**Problem description**
The data below should be retyped exactly, with the pictures left out.

**Given records**

=== Begin Enclosure ===

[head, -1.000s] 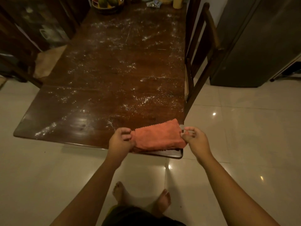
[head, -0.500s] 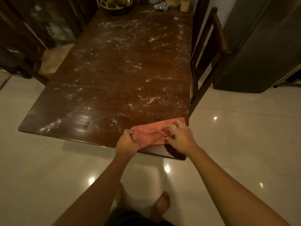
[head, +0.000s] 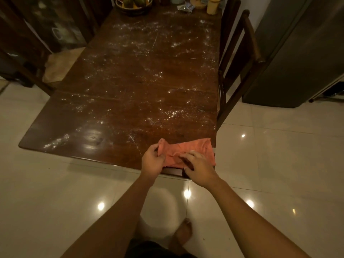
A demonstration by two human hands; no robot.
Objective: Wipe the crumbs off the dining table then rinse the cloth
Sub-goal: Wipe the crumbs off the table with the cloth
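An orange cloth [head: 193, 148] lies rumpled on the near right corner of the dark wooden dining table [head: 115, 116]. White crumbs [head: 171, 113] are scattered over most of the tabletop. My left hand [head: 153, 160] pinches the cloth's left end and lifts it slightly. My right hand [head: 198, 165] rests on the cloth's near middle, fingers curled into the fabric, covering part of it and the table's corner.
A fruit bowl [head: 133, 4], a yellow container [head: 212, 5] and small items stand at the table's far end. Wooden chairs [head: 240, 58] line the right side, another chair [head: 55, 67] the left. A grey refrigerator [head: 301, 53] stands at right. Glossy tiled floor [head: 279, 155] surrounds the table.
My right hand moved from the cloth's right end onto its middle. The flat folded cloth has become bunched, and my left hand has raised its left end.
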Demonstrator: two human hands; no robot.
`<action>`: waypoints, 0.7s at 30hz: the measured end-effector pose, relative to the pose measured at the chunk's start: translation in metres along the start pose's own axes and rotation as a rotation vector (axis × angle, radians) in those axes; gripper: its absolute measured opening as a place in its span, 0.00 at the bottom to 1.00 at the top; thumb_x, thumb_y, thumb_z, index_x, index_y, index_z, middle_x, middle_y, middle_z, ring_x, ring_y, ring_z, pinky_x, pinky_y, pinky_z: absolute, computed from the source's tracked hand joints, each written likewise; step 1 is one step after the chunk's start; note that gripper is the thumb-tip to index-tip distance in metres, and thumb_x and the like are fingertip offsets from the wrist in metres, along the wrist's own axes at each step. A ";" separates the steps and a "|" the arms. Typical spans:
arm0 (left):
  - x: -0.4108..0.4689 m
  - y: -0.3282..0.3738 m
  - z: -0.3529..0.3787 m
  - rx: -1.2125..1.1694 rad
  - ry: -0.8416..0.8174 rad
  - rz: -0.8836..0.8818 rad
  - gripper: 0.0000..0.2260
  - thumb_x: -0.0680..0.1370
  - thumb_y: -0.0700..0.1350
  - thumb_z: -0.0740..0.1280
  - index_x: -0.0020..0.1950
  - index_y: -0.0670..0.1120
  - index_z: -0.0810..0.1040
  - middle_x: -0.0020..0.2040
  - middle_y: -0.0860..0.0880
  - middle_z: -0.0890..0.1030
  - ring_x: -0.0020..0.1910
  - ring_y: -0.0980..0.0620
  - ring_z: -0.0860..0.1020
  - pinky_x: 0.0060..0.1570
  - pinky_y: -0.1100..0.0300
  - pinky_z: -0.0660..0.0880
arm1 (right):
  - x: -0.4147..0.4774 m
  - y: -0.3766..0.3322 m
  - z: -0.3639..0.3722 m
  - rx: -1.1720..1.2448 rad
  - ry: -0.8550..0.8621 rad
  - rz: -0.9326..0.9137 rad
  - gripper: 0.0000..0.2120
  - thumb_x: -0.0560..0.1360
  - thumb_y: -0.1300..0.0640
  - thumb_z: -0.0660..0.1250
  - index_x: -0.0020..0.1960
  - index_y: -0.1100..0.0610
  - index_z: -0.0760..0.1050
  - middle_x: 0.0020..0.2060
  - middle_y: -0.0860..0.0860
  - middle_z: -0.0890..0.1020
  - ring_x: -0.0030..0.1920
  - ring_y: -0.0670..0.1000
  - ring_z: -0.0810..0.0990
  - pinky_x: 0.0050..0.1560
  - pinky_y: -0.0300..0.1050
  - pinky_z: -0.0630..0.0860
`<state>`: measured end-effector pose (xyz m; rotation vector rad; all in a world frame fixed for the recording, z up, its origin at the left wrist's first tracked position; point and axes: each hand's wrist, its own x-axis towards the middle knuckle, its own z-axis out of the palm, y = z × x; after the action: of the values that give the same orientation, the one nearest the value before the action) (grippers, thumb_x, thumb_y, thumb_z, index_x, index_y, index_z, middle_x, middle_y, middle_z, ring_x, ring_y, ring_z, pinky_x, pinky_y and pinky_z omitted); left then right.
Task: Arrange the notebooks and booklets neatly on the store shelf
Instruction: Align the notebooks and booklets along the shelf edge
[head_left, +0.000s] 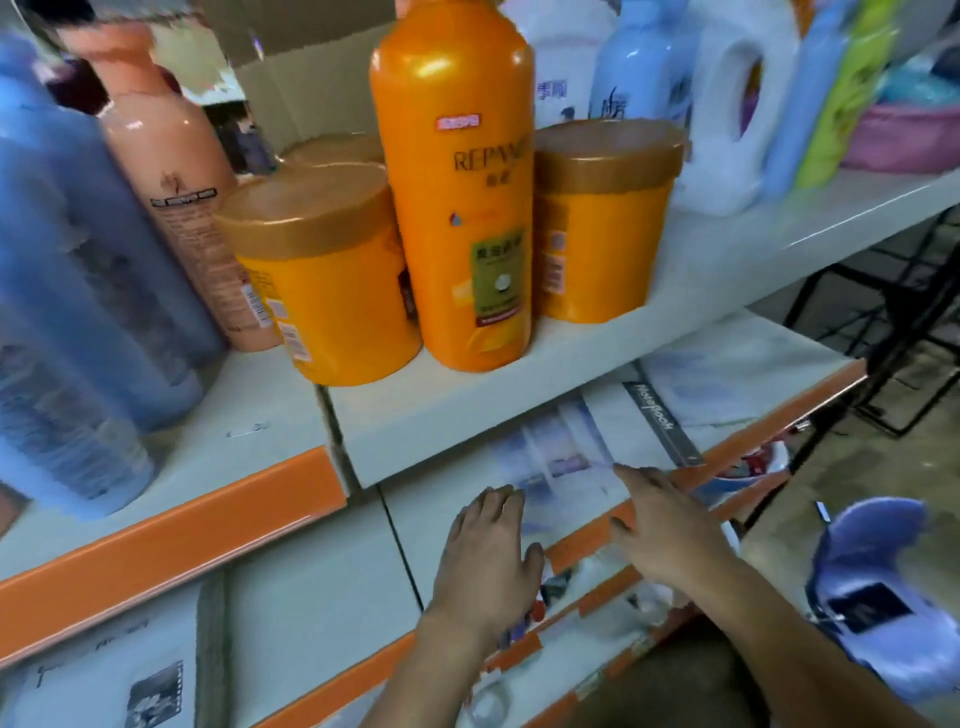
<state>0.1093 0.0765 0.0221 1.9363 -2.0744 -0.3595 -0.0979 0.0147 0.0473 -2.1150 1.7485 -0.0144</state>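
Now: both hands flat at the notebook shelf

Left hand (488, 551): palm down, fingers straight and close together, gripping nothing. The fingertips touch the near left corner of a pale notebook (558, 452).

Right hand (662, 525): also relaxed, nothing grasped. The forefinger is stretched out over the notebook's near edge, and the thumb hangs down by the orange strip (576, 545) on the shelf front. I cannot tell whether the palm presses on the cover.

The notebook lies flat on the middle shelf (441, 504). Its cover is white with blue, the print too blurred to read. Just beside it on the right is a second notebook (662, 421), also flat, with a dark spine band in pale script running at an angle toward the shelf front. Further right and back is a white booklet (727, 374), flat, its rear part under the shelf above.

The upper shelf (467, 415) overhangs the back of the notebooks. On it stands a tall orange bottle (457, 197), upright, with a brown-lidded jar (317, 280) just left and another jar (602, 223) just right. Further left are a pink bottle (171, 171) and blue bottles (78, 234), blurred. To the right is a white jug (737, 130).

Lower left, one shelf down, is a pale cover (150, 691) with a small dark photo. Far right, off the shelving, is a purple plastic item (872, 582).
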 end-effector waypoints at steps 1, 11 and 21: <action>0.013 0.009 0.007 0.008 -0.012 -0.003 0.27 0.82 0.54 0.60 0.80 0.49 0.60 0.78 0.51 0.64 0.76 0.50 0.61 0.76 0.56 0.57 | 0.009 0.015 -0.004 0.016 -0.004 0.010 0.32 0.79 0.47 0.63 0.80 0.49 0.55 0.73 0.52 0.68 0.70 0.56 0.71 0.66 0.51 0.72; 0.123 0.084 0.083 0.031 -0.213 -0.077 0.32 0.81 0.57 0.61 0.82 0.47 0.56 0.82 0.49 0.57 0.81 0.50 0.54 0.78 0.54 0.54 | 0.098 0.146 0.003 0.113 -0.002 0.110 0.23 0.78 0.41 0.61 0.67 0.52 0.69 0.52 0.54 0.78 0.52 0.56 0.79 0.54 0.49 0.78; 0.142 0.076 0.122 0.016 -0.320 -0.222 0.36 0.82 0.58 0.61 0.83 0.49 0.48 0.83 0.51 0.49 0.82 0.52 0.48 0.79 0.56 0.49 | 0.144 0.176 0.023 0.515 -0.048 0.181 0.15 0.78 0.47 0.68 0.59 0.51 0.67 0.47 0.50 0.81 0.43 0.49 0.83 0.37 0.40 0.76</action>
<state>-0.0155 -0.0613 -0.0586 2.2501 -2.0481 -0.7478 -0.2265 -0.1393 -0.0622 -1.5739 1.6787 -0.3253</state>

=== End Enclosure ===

**Solution**
[head, -1.000s] 
[head, -0.500s] 
[head, +0.000s] 
A demonstration by two human hands; no robot.
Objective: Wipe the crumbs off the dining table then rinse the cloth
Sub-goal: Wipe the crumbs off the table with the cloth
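An orange cloth [head: 193, 148] lies rumpled on the near right corner of the dark wooden dining table [head: 115, 116]. White crumbs [head: 171, 113] are scattered over most of the tabletop. My left hand [head: 153, 160] pinches the cloth's left end and lifts it slightly. My right hand [head: 198, 165] rests on the cloth's near middle, fingers curled into the fabric, covering part of it and the table's corner.
A fruit bowl [head: 133, 4], a yellow container [head: 212, 5] and small items stand at the table's far end. Wooden chairs [head: 240, 58] line the right side, another chair [head: 55, 67] the left. A grey refrigerator [head: 301, 53] stands at right. Glossy tiled floor [head: 279, 155] surrounds the table.
My right hand moved from the cloth's right end onto its middle. The flat folded cloth has become bunched, and my left hand has raised its left end.
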Demonstrator: two human hands; no robot.
`<action>`: waypoints, 0.7s at 30hz: the measured end-effector pose, relative to the pose measured at the chunk's start: translation in metres along the start pose's own axes and rotation as a rotation vector (axis × angle, radians) in those axes; gripper: its absolute measured opening as a place in its span, 0.00 at the bottom to 1.00 at the top; thumb_x, thumb_y, thumb_z, index_x, index_y, index_z, middle_x, middle_y, middle_z, ring_x, ring_y, ring_z, pinky_x, pinky_y, pinky_z: absolute, computed from the source's tracked hand joints, each written likewise; step 1 is one step after the chunk's start; note that gripper is the thumb-tip to index-tip distance in metres, and thumb_x and the like are fingertip offsets from the wrist in metres, along the wrist's own axes at each step. A ";" separates the steps and a "|" the arms. Typical spans:
arm0 (left):
  - x: -0.4108..0.4689 m
  - y: -0.3282..0.3738 m
  - z: -0.3529..0.3787 m
  - rx: -1.2125..1.1694 rad
  - ry: -0.8416..0.8174 rad
  - rz: -0.8836..0.8818 rad
  - gripper: 0.0000..0.2260
  - thumb_x: -0.0680..0.1370
  - thumb_y: -0.0700..0.1350
  - thumb_z: -0.0740..0.1280
  - index_x: -0.0020..0.1950
  - index_y: -0.0670..0.1120
  - index_z: -0.0810..0.1040
  - middle_x: -0.0020..0.2040
  - middle_y: -0.0860..0.0880
  - middle_z: -0.0890..0.1030
  - ring_x: -0.0020..0.1910
  - ring_y: -0.0980..0.0620
  - ring_z: -0.0860..0.1020
  - pinky_x: 0.0060..0.1570
  - pinky_y: -0.1100..0.0300
  - pinky_z: -0.0660..0.0880
arm1 (right):
  - x: -0.4147..0.4774 m
  - y: -0.3766..0.3322 m
  - z: -0.3639..0.3722 m
  - rx: -1.1720..1.2448 rad
  - ry: -0.8550..0.8621 rad
  - rz: -0.9326..0.9137 rad
  - gripper: 0.0000..0.2120
  - thumb_x: -0.0560..0.1360
  - thumb_y: -0.1300..0.0640
  - thumb_z: -0.0660..0.1250
  - index_x: -0.0020..0.1960
  - index_y: -0.1100..0.0610
  - index_z: -0.0760..0.1050
  - middle_x: 0.0020..0.2060
  - middle_y: -0.0860..0.0860
  - middle_z: -0.0890..0.1020
  - ring_x: -0.0030..0.1920
  - ring_y: -0.0670..0.1000
  - ring_z: -0.0810..0.0990
  - pinky_x: 0.0050..0.1560
  - pinky_y: -0.0300..0.1050
  - pinky_z: -0.0630..0.0860
`<state>`: measured end-effector pose (xyz m; rotation vector rad; all in a world frame fixed for the recording, z up, its origin at the left wrist's first tracked position; point and axes: each hand's wrist, its own x-axis towards the middle knuckle, its own z-axis out of the palm, y = z × x; after the action: of the values that give the same orientation, the one nearest the value before the action) (grippers, thumb_x, thumb_y, thumb_z, index_x, index_y, index_z, middle_x, middle_y, middle_z, ring_x, ring_y, ring_z, pinky_x, pinky_y and pinky_z omitted); left then right.
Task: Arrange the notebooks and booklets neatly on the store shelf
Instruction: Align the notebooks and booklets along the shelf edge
[head_left, +0.000s] 
<state>0.1093 0.0765 0.0221 1.9363 -2.0744 -0.3595 -0.0979 0.0147 0.0473 -2.1150 1.7485 -0.0144</state>
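Now: both hands flat at the notebook shelf

Left hand (488, 551): palm down, fingers straight and close together, gripping nothing. The fingertips touch the near left corner of a pale notebook (558, 452).

Right hand (662, 525): also relaxed, nothing grasped. The forefinger is stretched out over the notebook's near edge, and the thumb hangs down by the orange strip (576, 545) on the shelf front. I cannot tell whether the palm presses on the cover.

The notebook lies flat on the middle shelf (441, 504). Its cover is white with blue, the print too blurred to read. Just beside it on the right is a second notebook (662, 421), also flat, with a dark spine band in pale script running at an angle toward the shelf front. Further right and back is a white booklet (727, 374), flat, its rear part under the shelf above.

The upper shelf (467, 415) overhangs the back of the notebooks. On it stands a tall orange bottle (457, 197), upright, with a brown-lidded jar (317, 280) just left and another jar (602, 223) just right. Further left are a pink bottle (171, 171) and blue bottles (78, 234), blurred. To the right is a white jug (737, 130).

Lower left, one shelf down, is a pale cover (150, 691) with a small dark photo. Far right, off the shelving, is a purple plastic item (872, 582).
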 end-effector waypoints at steps 1, 11 and 21: <action>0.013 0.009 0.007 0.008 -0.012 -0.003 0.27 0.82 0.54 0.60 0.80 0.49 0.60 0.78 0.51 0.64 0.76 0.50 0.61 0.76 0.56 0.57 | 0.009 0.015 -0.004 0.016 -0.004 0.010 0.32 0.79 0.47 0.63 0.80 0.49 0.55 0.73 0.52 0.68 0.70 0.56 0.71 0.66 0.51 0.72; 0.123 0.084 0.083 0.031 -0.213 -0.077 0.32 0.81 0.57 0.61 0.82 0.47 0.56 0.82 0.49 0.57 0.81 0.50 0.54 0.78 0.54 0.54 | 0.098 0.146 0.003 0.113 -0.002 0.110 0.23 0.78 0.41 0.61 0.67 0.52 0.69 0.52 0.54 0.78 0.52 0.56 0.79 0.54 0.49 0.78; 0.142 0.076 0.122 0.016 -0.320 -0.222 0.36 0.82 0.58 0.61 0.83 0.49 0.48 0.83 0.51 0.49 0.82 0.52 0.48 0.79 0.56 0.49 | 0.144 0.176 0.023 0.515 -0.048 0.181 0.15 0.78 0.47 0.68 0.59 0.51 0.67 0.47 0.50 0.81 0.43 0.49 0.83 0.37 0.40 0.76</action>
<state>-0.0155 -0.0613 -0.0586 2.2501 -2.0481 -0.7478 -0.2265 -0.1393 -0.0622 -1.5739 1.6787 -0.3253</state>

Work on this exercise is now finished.